— ACTION ITEM —
What is needed is a verbatim copy of the data, minus the pictures.

(Beginning of AVAILABLE DATA)

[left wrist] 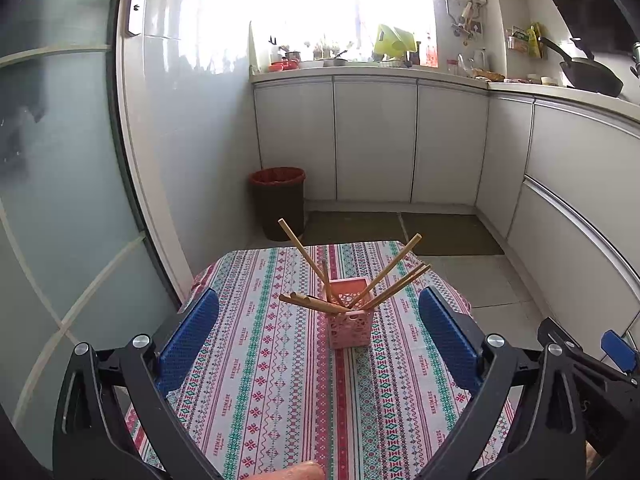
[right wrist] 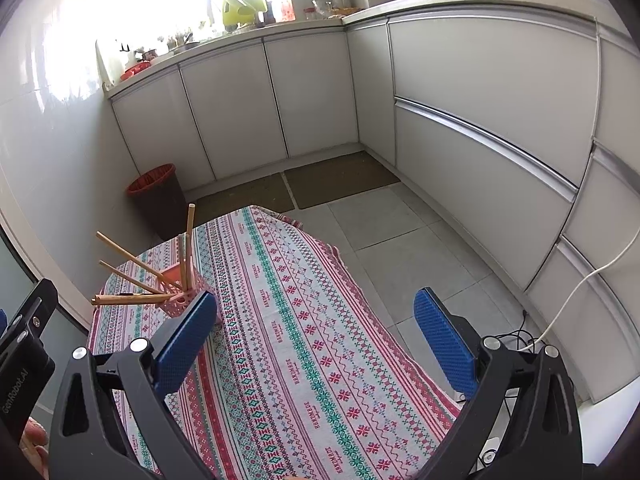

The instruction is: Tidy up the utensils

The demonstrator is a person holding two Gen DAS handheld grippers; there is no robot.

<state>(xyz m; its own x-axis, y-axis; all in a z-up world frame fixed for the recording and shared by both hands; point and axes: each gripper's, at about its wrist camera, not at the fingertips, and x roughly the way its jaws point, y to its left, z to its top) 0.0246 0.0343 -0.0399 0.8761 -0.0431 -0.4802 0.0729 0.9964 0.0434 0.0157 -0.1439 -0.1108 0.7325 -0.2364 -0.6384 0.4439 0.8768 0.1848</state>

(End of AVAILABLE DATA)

— SOLUTION TO THIS EXERCISE —
[left wrist] 
[right wrist] 

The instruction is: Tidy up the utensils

The demonstrator is a person holding two Gen DAS handheld grippers; there is no robot.

<state>(xyz m; its own x-axis, y-axis; all in a z-up world frame fixed for the recording and shared by both hands; point and axes: each gripper's, at about its wrist camera, not at the fingertips, and x roughly the way its jaws point, y to its left, z to its top) 0.0246 0.0343 -0.0399 0.8761 -0.0431 -0.4802 0.0729 0.9964 0.0434 0.0157 -0.1439 -0.1108 0.7325 -0.2364 -0.6384 0.4439 0.8768 0.1848</state>

There's nothing else to the answer.